#### TASK ITEM:
Look through the records that follow and state how many lines hold the word "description", without adding anything.

═══

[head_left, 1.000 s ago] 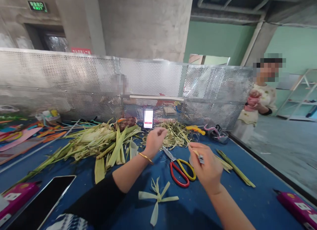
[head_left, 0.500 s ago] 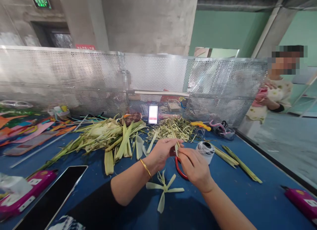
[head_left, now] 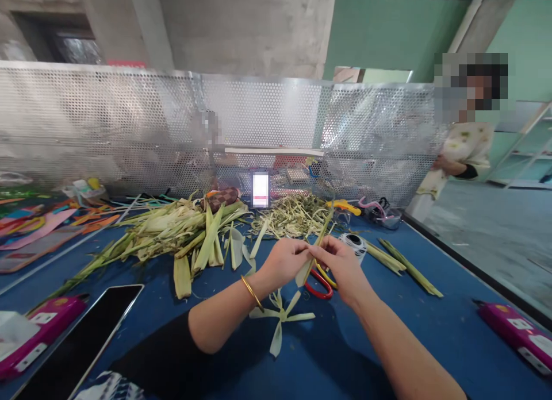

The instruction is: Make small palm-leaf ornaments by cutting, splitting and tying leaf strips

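Note:
Both hands pinch one pale green husk strip [head_left: 304, 273] above the middle of the table; its narrow end points up and away, its wider end hangs down. My left hand [head_left: 286, 264], with a gold bangle at the wrist, grips it from the left. My right hand [head_left: 340, 266] is closed on it from the right, fingertips touching the left ones. Under the hands lie scissors with red handles [head_left: 321, 289], partly hidden. Closer to me a star-shaped piece of knotted husk strips [head_left: 282, 316] lies flat on the blue table.
A husk pile [head_left: 181, 225] and thin shreds [head_left: 291, 216] lie behind. A thread spool [head_left: 354, 245] and green stalks [head_left: 411, 268] are to the right. A large phone [head_left: 90, 342] lies front left; purple boxes [head_left: 515, 331] flank the table. A person [head_left: 463, 147] stands beyond the mesh divider [head_left: 267, 115].
The husk strip has turned so its wide end shows below my fingers. My right hand has shifted up against the left. The view has tilted down; the person at right has turned.

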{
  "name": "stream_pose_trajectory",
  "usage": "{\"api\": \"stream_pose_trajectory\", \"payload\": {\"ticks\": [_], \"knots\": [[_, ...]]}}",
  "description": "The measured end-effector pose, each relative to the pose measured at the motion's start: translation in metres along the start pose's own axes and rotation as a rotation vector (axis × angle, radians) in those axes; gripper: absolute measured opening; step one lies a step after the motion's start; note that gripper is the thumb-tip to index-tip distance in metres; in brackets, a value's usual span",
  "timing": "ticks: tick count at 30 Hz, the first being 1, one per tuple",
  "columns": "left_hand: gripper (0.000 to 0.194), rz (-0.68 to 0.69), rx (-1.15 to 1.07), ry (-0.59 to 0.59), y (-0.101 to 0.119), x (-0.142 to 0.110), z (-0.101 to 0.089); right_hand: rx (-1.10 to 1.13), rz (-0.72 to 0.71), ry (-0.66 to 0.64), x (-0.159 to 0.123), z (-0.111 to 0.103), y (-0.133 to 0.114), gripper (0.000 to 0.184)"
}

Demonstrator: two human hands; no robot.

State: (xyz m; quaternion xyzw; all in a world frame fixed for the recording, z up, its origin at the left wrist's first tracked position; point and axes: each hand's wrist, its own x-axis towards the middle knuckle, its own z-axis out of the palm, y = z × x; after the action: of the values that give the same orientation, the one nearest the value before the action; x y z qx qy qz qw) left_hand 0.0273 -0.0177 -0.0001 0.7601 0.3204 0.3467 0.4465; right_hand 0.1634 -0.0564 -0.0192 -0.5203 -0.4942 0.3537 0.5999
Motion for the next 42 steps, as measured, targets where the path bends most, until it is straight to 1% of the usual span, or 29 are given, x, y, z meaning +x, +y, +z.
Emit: {"api": "stream_pose_trajectory", "payload": {"ticks": [3, 6, 8, 11, 14, 16, 19, 22, 24, 26, 27, 31, 35, 38, 42], "knots": [[0.03, -0.016, -0.004, -0.056, 0.001, -0.001, -0.001, 0.057, 0.036, 0.021, 0.0, -0.002, -0.002, 0.036], [0.022, -0.066, -0.022, -0.126, 0.0, 0.001, -0.003, 0.028, 0.01, 0.077, 0.0, -0.002, -0.005, 0.033], [0.019, -0.103, -0.045, -0.123, -0.002, 0.002, -0.002, 0.011, -0.006, 0.117, 0.0, -0.002, -0.005, 0.031], [0.019, -0.177, -0.136, -0.11, -0.005, 0.003, 0.0, 0.046, -0.026, 0.172, 0.001, -0.003, -0.004, 0.026], [0.014, -0.243, -0.208, -0.176, -0.006, 0.002, 0.0, 0.092, -0.043, 0.227, 0.003, -0.005, -0.002, 0.022], [0.012, -0.252, -0.208, -0.197, -0.006, 0.002, 0.0, 0.103, -0.043, 0.245, 0.004, -0.007, 0.0, 0.023], [0.012, -0.235, -0.207, -0.133, -0.007, 0.002, 0.002, 0.115, -0.022, 0.223, 0.004, -0.005, 0.001, 0.028], [0.015, -0.175, -0.177, 0.006, -0.008, 0.0, 0.007, 0.062, 0.062, 0.158, 0.002, 0.0, 0.003, 0.031], [0.018, -0.123, -0.133, 0.083, -0.01, -0.001, 0.01, 0.031, 0.118, 0.139, 0.001, 0.003, 0.005, 0.032], [0.02, -0.115, -0.136, 0.114, -0.009, -0.002, 0.013, 0.034, 0.133, 0.142, 0.001, 0.004, 0.005, 0.031], [0.019, -0.136, -0.167, 0.115, -0.009, -0.003, 0.014, 0.037, 0.129, 0.142, 0.001, 0.003, 0.005, 0.03], [0.014, -0.279, -0.321, 0.067, -0.002, -0.001, 0.009, 0.046, 0.088, 0.118, 0.003, -0.001, -0.001, 0.027], [0.008, -0.379, -0.379, -0.027, 0.002, 0.002, -0.002, 0.08, 0.068, 0.101, 0.004, -0.006, -0.007, 0.027], [0.011, -0.395, -0.334, -0.101, -0.001, 0.004, -0.01, 0.094, 0.067, 0.139, 0.005, -0.008, -0.006, 0.025], [0.011, -0.354, -0.199, -0.133, -0.004, 0.007, -0.018, 0.094, 0.041, 0.142, 0.006, -0.01, -0.004, 0.023]]}}
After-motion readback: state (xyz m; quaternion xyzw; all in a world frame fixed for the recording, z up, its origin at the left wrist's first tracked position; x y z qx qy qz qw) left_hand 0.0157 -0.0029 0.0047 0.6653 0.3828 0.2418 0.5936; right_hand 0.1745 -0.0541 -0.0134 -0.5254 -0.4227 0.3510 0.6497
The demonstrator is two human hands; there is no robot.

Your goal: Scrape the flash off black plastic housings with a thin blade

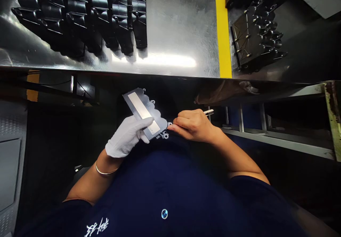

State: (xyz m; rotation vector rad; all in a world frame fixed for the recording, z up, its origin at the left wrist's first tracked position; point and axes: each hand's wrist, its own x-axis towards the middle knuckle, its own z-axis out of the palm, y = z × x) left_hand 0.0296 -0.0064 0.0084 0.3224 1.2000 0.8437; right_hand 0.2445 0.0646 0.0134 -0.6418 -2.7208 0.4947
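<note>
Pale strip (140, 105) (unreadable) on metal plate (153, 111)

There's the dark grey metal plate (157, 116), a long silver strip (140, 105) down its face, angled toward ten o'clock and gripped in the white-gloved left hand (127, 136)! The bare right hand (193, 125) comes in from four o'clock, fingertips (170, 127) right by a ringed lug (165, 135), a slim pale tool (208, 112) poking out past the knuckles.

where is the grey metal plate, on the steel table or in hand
In hand: the gloved left hand grips the grey metal plate, away from the steel table.
</note>
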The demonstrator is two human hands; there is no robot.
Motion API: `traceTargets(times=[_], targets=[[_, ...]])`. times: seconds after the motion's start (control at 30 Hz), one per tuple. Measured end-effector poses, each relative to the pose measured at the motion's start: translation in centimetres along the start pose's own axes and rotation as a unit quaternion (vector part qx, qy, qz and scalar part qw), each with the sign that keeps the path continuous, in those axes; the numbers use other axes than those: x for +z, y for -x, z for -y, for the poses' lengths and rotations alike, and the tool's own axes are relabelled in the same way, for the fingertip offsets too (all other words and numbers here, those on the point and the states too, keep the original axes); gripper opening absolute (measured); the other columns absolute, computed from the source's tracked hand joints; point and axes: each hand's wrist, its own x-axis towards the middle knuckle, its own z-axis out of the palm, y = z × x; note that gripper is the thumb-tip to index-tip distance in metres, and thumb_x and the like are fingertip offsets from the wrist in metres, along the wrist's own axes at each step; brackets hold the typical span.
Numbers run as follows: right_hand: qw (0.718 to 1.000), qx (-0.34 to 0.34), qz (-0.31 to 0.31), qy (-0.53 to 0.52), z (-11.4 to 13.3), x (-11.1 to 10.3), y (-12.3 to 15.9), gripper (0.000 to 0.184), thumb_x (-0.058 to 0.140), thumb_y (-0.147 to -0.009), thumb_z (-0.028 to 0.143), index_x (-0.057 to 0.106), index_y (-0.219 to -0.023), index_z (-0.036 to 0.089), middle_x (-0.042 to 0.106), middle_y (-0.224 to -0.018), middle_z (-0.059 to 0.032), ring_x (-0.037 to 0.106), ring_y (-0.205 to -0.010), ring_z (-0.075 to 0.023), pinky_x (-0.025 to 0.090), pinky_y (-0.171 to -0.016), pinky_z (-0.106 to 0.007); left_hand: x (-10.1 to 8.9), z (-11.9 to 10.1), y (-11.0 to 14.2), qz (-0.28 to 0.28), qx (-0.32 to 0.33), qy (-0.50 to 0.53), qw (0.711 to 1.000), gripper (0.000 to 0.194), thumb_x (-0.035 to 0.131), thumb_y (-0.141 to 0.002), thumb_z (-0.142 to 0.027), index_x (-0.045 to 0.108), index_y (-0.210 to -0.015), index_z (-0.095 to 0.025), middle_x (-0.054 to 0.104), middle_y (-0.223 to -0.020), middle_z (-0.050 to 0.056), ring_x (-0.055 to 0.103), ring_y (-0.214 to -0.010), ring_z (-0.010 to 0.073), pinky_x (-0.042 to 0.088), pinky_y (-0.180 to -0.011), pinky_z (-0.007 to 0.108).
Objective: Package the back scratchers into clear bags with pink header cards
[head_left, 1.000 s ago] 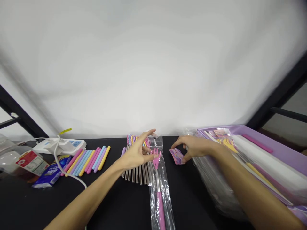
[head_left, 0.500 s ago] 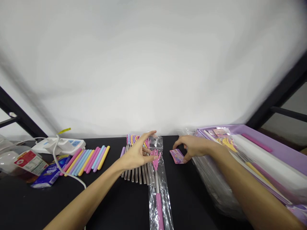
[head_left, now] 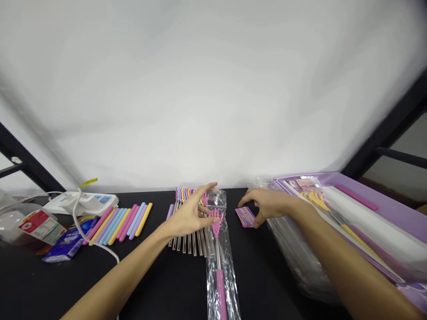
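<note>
Black tabletop point(head_left: 160, 284) under pastel sticks point(head_left: 119, 226), power strip point(head_left: 104, 203), pink cards point(head_left: 245, 216)

Far left I've got a white power strip point(head_left: 103, 202) by the white wall point(head_left: 213, 89). White cord point(head_left: 75, 214) loops over it onto the black table point(head_left: 160, 293); yellow tag point(head_left: 89, 182) up top. Blue packet point(head_left: 66, 246) in front, clear container point(head_left: 12, 227) with red-and-white label point(head_left: 42, 226) beside it. I see black frame bars point(head_left: 33, 165) both sides.
</note>
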Motion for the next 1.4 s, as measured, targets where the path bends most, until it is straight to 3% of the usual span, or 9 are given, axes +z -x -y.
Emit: traceTargets(times=[0.5, 0.97, 1.3, 1.4], targets=[[1.000, -0.010, -0.021, -0.018, -0.5, -0.2, 0.1, 0.065, 0.081, -0.057, 0.034, 0.071, -0.120, 0.021, 0.070, -0.109, -0.0090, 0.062, -0.094, -0.0279, 0.046, -0.077, -0.032, 0.0, 0.0, 0.1, -0.003, -0.003, -0.008, 1.000, 0.082, 0.075, -0.078, -0.034, 0.030, -0.147, -0.042, 0.021, -0.156, 0.011, 0.061, -0.078, 0.0110, 0.054, -0.056, 0.026], [0.999, 0.003, -0.030, -0.010, -0.8, 0.2, -0.3, 0.058, 0.084, -0.052, 0.035, 0.066, -0.105, 0.020, 0.061, -0.091, -0.0049, 0.058, -0.080, -0.0218, 0.041, -0.066, -0.029, 0.2, 0.0, 0.1, 0.000, -0.008, -0.009, 1.000, 0.082, 0.075, -0.078, -0.036, 0.030, -0.147, -0.042, 0.022, -0.156, 0.011, 0.061, -0.078, 0.0122, 0.059, -0.063, 0.034], [0.999, 0.001, -0.031, -0.023, -1.2, 0.5, -0.7, 0.059, 0.084, -0.049, 0.034, 0.066, -0.102, 0.020, 0.063, -0.092, -0.0053, 0.059, -0.083, -0.0234, 0.042, -0.067, -0.029, 0.3, 0.2, 0.1, -0.001, -0.001, -0.005, 1.000, 0.082, 0.075, -0.078, -0.035, 0.031, -0.147, -0.041, 0.021, -0.157, 0.012, 0.062, -0.079, 0.0129, 0.060, -0.062, 0.033], [0.999, 0.008, -0.022, -0.022, -0.9, 0.3, -0.5, 0.066, 0.084, -0.049, 0.034, 0.065, -0.110, 0.020, 0.062, -0.095, -0.0058, 0.059, -0.083, -0.0236, 0.042, -0.068, -0.030, 0.3, 0.2, 0.0, -0.001, -0.006, -0.007, 1.000, 0.083, 0.075, -0.078, -0.035, 0.031, -0.147, -0.041, 0.021, -0.157, 0.011, 0.062, -0.080, 0.0133, 0.060, -0.062, 0.033]])
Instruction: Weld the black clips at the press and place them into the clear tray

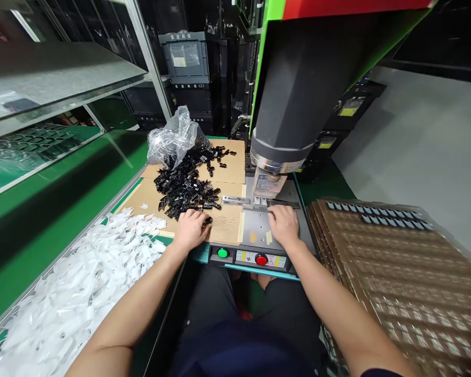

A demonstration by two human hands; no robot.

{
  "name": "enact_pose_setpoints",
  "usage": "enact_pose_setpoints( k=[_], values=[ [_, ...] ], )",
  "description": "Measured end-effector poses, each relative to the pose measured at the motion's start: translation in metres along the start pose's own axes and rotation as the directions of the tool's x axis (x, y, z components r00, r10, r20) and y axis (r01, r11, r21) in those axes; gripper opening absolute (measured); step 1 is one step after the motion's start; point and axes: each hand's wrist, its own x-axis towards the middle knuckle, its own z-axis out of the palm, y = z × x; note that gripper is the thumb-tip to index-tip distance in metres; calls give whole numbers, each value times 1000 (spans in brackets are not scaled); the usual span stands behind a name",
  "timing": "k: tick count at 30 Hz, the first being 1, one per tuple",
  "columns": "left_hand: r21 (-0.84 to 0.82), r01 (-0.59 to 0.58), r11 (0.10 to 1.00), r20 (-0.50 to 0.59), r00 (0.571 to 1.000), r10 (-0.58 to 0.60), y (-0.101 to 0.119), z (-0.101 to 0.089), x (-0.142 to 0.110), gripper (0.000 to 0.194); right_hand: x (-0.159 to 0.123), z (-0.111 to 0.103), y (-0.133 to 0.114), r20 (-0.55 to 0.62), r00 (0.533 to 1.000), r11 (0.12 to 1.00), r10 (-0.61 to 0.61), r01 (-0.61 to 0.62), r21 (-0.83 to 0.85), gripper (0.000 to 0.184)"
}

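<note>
Dark crates (186, 57) stand behind the desk (201, 253), with a pale wall (427, 131) off to the right. On the left part of the desk lies cardboard (227, 225); a heap of black parts (180, 191) spreads over it from a plastic bag (172, 139) near the far edge. White pieces (86, 277) are piled past the desk's left edge, and trays (408, 262) are stacked beyond its right edge.

The left hand (190, 230) is at the near side of the heap, its grip nearly closed, apparently pinching a small black part (207, 222) between thumb and fingers. The right hand (284, 225) reaches over the metal plate (255, 225), fingers bent beside the fixture (260, 201) under the machine head (269, 184). Its fingertips are partly hidden, so how far its grip is open, and whether it has hold of anything, I cannot tell.

The gravest risk is to the right fingers: if the head came down with them this near, they could be caught. The green button (222, 253) and red button (261, 259) sit at the near edge, where a forearm could knock one by accident. Loose parts could also tangle, or be pinched up two together.
</note>
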Motion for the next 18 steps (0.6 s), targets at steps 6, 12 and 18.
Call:
enact_pose_setpoints(
  k=[6,12,18],
  values=[
    [-88,-95,992,3,995,95,24,11,9,23,42,45,-99,200,969,976,-148,111,185,32],
    [-264,-275,925,100,946,309,26,9,6,43,78,80,-150,342,936,994,-81,49,101,24],
    [-304,-273,913,28,955,295,14,8,7,51,63,71,-135,296,955,990,-6,-37,137,18]
  ],
)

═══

#### WORKED SOLUTION:
2